Vielen Menschen ist es zu viel Gift und künstliche Düngemittel, das in den Frucht und Gemüsegärten angewandt werden. Auch wenn nur mit wenigen Giften umgegangen wird, und dazu noch solche, die nur kurze Zeit wirken sollen, sind immer mehr Menschen der Meinung, man solle nicht einmal diese anwenden.
Es gibt verschiedene Mittel, die angewandt werden können, um die Plagen abzuhalten, und sie in gewissen Umständen auch vertreiben, wenn sie schon an den Pflanzen sind.
Vorgeschlagen werden Knoblauch (Zischnick), Seifpulver, Kalk, Asche, Eier und andere Mittel.

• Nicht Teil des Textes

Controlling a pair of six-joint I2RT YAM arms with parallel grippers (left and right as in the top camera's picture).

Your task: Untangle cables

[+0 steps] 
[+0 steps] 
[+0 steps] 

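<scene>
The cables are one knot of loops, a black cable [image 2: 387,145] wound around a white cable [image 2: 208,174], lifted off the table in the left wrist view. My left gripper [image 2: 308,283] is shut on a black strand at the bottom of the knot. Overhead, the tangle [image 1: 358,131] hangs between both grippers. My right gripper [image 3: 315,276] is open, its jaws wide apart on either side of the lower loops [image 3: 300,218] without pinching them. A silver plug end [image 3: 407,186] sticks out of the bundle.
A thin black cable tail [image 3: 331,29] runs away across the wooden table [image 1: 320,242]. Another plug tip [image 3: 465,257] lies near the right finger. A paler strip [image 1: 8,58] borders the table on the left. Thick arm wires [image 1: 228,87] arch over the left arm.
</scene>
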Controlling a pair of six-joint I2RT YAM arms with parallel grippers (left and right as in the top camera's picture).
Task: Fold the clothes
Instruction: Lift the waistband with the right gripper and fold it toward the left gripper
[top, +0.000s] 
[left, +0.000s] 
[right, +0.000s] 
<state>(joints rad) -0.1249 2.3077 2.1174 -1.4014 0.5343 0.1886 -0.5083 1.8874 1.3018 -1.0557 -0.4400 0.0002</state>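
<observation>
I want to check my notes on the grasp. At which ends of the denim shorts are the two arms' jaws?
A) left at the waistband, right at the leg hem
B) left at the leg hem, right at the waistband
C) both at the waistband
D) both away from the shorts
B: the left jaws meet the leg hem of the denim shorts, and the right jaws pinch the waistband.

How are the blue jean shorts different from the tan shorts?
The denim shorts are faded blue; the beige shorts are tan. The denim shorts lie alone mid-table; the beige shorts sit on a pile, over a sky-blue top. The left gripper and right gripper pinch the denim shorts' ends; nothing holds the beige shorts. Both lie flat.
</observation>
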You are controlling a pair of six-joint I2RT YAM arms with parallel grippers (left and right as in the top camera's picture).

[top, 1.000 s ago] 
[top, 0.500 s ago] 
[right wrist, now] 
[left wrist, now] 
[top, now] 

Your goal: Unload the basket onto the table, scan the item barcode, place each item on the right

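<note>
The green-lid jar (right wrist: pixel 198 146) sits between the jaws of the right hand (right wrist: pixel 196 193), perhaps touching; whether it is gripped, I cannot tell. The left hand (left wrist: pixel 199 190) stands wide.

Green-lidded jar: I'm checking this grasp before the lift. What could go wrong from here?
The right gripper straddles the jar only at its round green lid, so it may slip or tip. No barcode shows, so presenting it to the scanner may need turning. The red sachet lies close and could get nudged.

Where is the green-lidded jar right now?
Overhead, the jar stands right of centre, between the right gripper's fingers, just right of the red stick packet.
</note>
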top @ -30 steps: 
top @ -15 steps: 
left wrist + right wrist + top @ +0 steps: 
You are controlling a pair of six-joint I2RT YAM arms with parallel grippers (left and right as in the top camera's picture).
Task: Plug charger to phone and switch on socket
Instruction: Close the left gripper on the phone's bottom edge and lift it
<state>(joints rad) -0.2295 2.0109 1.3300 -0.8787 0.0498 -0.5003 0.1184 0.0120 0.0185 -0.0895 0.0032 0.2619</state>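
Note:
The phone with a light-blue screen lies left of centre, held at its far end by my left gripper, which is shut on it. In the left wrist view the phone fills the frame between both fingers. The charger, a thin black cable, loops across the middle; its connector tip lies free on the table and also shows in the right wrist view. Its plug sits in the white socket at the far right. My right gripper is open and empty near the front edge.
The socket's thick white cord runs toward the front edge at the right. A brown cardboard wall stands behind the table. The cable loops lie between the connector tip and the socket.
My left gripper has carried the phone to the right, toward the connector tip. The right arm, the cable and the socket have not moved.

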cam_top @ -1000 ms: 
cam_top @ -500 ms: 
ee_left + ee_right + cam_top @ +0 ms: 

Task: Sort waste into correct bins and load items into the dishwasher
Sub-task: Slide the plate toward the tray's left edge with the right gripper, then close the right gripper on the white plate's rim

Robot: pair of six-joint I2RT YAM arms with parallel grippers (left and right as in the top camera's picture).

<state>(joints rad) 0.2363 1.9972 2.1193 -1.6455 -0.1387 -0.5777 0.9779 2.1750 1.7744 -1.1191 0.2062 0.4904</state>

Doch bei einigen Mitteln muss man vorsichtig die Strenge in Betracht nehmen. Zuviel Kalk kann den Boden die Säure (PH) aus dem Gleichgewicht nehmen. Knoblauchwasser, wenn zu konzentriert und zuviel, kann die Pflanze „verbrennen“. Seifenpulver wird auch aus verschiedenen Rezepten hergestellt. Tide zum Beispiel enthält Chemikalien, die schädlich für die Pflanze sind. Arielseife im Gegenteil ist aus einem etwas anderen Rezept und schadet nicht so leicht, wenn es nicht zu konzentriert (zu stark) gemischt angewandt wird.
Es ist immerhin aber lohnenswert, so gut wie möglich von Giften fern zu bleiben. Wisschenschaftler wollen oft entweder Produkte gutheißen, weil sie davon einen wirtschaftlichen Nutzen sehen, oder weil die Folgen noch nicht bekannt sind. Zur selben Zeit aber werden immer mehr chemikalische Produkte in Frage gestellt, ob sie auf die Länge schädlicher sind als man erwartet hatte.